Friday, 25 May 2018

Trinity Sunday - Year B

Deuteronomy 4:32-34, 39-40; Romans 8:14-17; Matthew 28:16-20

A Moslem patient in the hospital told me that we Christians worship three gods. Wary of starting debates in the ward I had no real answer apart from saying 'No, we don't', but that sounded rather lame. It made me think though, as it caught me totally unawares, and I didn't like that helpless feeling which suddenly swept over me.

Undoubtedly the faith he belonged to worshipped only one God. We Christians say we worship only one God but then, do we contradict ourselves when we call him Father, Son, and Holy Spirit?

Taking into account that I actually know very little about Islam I nevertheless began reflecting and trying to imagine what it would be like to be the God, the one God, of that hospital patient.

To begin with I imagined I would be all alone. Undoubtedly I could create what I liked and have a relationship with my creatures, but what if I didn't create anything? What if I were up there in heaven - all-powerful, all-knowing, all-loving and - all alone? What would I do with myself all day? What would I do with my love? For all eternity I would be alone. And even if I did create creatures to love, I would be, in a very real sense, dependent on them in order to be able to love. I would be a dependent God.

Now I don’t know how far this reasoning is off the mark for the Moslem conception of God, and I will certainly be asking lots of questions of the Moslem chaplain when I meet him, but at least that patient’s accusation led me to question more deeply the Christian conception of God.

It struck me that there is an essential difference in the way Christians see God. Perhaps, in hindsight, I could have replied to that man, "You worship a God who can only love himself, we have a God who loves within himself; a God who is Love."

The Trinitarian God, the God of the Christians, is a God who contains within himself, in fact, who is within himself a relationship of love, a communion of love. The Father, the Source of Life, loves his only and eternally begotten Son; the Son loves the Father in return and this love between the two divine Persons is the Holy Spirit, eternally generated. The Father is the one God. The Son is the one God. The Holy Spirit is the one God.

Today the Entrance Antiphon joyfully declares: Blessed be God the Father and his only-begotten Son and the Holy Spirit: for he has shown that he loves us.
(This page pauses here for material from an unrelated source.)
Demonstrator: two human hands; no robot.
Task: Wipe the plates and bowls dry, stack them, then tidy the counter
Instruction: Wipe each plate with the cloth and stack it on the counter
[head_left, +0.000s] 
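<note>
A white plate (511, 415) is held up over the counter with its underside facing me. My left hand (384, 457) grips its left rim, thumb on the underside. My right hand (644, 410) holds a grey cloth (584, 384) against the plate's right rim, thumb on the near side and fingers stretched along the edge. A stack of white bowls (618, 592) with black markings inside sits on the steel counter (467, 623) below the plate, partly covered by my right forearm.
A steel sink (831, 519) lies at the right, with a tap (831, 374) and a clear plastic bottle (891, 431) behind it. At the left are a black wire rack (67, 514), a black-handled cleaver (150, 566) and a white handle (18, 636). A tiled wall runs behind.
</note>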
…for he has shown that he loves us. How wonderful! The God who is Love loves us; we are loved by Love. Who can fathom this truth? Who can give adequate praise and thanks to the God of Love? He has created us in love, he has redeemed us in love, he has destined us for love. The Preface of Marriage III puts it succinctly:

Love is man’s origin,
love is his constant calling,
love is his fulfilment in heaven.

The God who is a communion of love reveals to us most clearly in Jesus that he made us for this communion which constantly tugs at our hearts, inviting us, drawing us with its ceaseless invitation to surrender - and become love. Listen again to the second Opening Prayer of today’s Mass:

God, we praise you:Father all-powerful, Christ Lord and Saviour, Spirit of love.
You reveal yourself in the depths of our being,
drawing us to share in your life and your love.
The love of the Father has sent us, his children, his only-begotten Son who won for us the ultimate gift, the Spirit of love, which he sent into our hearts to make us cry out: Abba, Father.

This interior call to communion with our Creator is at the same time gift. It is the daily guarantee of his love for us and gives direction and meaning to our every moment. The return he asks is not only that we love him but that we love one another. This, indeed, is the decisive yes we must arrive at.

Trinitarian love excludes no part of what it has created; the divine mercy continues to reach out to our freedom and we must do likewise to all in our lives and communities. In a practical way this means unrelenting forgiveness towards those who offend us, as well as unrelenting hope that those who at present seem to reject the love of God may one day happily yield to it.